そもそも、転移魔法の才能のある魔法使いは少なく、そのような魔法使いは高給で王宮や貴族に囲い込まれている。

もし、コジローが転移魔法を使えると知れ渡れば、スカウトが殺到するだろう。ましてやそれが、一人で一瞬で発動できるほど効率が高いものであると知れれば・・・

転移魔法は、もし簡単に使えるようになれば、交通事情の飛躍的改善になり、経済を破壊してしまう可能性がある。また、泥棒や暗殺も容易にできてしまうし、例えば戦争などで軍隊を好きなところに出現させるという使い方もできるのである。

もしそのような事を、一人の魔法使いだけで実行可能という事になれば、その魔法使いは危険過ぎる存在となる。捕らえてて閉じ込めておこうにも、転移を使う者を囚えておく事などできはしない。

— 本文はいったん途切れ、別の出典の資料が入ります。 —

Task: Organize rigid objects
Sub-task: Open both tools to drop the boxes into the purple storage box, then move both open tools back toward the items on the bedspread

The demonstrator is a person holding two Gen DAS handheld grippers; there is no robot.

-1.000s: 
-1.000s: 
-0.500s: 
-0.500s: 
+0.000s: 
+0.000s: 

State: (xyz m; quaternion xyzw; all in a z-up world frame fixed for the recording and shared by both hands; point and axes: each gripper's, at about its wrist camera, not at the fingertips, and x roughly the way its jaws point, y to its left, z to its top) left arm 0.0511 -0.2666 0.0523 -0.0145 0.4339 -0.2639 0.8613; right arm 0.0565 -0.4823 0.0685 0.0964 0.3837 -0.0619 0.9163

もしそんな力をもった魔法使いが居たとしたら、最終的には暗殺者を差し向けられる可能性は高いだろう。今の時代にはそんな魔法使いは存在しない(事になっている)ので、問題になっていないが。

現実には、ゼフトという、自由自裁に転移魔法を使いこなせる魔法使いが存在しているのであるが・・・実は過去に、ゼフトのあまりに強大な力を知り、恐怖したとある国が、囲い込めないなら殺してしまおうとしたのだが失敗し、逆に滅ぼされたという話があるとか、ないとか・・・。

ゼフトの存在が、ある意味アンタッチャブルな存在となっているのは、色々と経緯があるようである。

ゼフトだけではない、他にも何人か、強大な力を持った大魔法使いが居ないわけではないのだが、ゼフトを含め、そのような大魔法使いは皆隠遁生活をしており、社会と関わりを積極的に持とうとはしないので、問題は起きていないのであった。



数日後、ゼフトが完成した魔道具を持ってやってきた。